The fact-finding mission ”established the existence of evidence of trauma to Ms. Amini’s body, inflicted while in the custody of the morality police,” the report said.
“Based on the evidence and patterns of violence by the morality police in the enforcement of the mandatory hijab on women, the mission is satisfied that Ms. Amini was subjected to physical violence that led to her death.

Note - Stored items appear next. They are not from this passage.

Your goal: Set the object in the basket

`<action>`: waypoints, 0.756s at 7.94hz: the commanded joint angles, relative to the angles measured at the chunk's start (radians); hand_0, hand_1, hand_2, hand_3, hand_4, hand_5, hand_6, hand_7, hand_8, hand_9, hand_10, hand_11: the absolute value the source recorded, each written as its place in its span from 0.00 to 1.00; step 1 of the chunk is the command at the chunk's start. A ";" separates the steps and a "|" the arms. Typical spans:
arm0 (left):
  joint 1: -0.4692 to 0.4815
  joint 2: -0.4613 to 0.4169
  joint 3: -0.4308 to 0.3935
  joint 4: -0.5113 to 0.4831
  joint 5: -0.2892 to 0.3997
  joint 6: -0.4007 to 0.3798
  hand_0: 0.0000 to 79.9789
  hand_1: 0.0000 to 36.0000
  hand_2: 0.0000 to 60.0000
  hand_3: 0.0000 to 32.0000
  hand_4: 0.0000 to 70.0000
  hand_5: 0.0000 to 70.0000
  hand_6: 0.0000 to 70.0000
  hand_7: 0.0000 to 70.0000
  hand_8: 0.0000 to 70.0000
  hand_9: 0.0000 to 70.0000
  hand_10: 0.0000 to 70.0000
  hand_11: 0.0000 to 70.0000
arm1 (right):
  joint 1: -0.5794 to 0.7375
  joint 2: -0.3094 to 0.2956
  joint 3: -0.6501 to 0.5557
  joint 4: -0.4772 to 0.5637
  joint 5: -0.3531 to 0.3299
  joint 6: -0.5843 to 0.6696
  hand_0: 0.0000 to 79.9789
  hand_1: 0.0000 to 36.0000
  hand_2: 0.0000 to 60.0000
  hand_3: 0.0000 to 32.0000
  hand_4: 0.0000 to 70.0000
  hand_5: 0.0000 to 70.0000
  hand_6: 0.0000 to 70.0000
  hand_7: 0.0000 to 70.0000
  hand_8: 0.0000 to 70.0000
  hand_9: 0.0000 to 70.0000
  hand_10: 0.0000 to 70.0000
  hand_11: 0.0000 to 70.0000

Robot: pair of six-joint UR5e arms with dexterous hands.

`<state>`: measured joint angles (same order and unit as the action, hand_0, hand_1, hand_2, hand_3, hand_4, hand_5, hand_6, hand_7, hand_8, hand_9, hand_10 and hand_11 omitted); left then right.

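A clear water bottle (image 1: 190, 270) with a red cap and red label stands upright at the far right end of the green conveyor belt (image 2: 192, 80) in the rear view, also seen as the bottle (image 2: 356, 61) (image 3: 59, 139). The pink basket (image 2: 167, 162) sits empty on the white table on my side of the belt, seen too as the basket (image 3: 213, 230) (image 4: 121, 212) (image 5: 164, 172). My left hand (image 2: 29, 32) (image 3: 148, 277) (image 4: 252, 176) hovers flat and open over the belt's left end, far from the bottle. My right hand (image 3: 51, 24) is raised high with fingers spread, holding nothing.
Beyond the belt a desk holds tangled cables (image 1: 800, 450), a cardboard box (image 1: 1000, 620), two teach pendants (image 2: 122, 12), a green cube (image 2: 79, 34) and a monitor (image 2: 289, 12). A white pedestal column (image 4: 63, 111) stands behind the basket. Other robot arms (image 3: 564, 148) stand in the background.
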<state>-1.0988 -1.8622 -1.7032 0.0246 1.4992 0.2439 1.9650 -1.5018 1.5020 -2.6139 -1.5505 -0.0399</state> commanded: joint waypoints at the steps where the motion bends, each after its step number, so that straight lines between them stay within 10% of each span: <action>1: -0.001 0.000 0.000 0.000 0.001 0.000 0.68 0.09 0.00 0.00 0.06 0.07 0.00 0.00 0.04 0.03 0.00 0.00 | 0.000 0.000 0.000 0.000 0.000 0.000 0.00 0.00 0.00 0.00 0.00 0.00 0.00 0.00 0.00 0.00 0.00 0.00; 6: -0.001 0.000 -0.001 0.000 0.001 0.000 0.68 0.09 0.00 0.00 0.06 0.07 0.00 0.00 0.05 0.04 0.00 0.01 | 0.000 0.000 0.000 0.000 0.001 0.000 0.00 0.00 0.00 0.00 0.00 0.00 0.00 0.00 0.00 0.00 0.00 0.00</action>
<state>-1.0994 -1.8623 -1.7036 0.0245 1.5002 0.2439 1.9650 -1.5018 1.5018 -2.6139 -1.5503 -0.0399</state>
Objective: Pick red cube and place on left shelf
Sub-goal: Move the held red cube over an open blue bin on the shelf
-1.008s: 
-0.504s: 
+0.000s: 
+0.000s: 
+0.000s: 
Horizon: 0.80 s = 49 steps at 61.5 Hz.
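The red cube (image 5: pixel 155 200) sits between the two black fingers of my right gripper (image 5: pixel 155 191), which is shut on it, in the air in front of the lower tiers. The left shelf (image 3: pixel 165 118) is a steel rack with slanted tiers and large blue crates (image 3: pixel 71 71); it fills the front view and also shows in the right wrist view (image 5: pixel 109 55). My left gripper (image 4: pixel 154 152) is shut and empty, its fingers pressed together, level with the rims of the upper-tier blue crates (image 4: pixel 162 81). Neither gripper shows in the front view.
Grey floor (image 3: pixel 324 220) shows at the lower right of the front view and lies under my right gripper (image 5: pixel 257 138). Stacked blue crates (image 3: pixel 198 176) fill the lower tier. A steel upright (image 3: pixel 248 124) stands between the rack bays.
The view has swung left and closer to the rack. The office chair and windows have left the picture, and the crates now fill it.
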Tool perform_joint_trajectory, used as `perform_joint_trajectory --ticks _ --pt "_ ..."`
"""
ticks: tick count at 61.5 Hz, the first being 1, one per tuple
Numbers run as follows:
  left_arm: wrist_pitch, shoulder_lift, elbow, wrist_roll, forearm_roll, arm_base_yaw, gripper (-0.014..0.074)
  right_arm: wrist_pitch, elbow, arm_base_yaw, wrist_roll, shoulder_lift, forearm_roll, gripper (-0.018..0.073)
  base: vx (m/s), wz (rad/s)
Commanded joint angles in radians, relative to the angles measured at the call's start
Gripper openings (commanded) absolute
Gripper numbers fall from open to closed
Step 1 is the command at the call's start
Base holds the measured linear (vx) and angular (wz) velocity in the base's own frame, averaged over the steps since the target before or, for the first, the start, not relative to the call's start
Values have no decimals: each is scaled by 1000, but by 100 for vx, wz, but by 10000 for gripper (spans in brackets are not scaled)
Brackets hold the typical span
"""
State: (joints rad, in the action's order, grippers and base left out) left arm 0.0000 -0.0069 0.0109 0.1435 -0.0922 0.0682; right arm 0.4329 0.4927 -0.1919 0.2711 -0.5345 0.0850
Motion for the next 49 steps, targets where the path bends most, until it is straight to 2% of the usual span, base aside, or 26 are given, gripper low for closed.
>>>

On that basis, the State bears responsibility for her unlawful death,” it said.
Instead of thoroughly and impartially investigating Amini’s death, the government obfuscated the truth, and sought to harass and intimidate her family “in order to silence them and pre-empt them from seeking legal redress,” according to the report from the Independent International Fact-Finding Mission on Iran to the U.N. Human Rights Council.
Iran has denied responsibility for Amini’s death and rejected accusations from human rights organizations, witnesses and foreign governments that it crushed peaceful protests with violence.
Iran’s U.N. mission did not immediately respond to a request for comment.
The U.N. fact-finding team acknowledged that members of Iranian security forces were killed and injured in the street demonstrations, but found that the majority of the protests were peaceful.
“We urge the Iranian authorities to halt all executions and immediately and unconditionally release all persons arbitrarily arrested and detained in the context of the protests, and to end the repression of protesters, their families and supporters of the Woman, Life, Freedom movement,” Shaheen Sardar Ali, a member of the U.N. mission, said in a statement.
The report came after Iran held parliamentary elections March 1, in which hard-line candidates prevailed amid the lowest voter turnout in the Islamic Republic’s 45-year history. Imprisoned Nobel Peace Prize laureate Narges Mohammadi and former Iranian President Mohammad Khatami endorsed a boycott of the vote.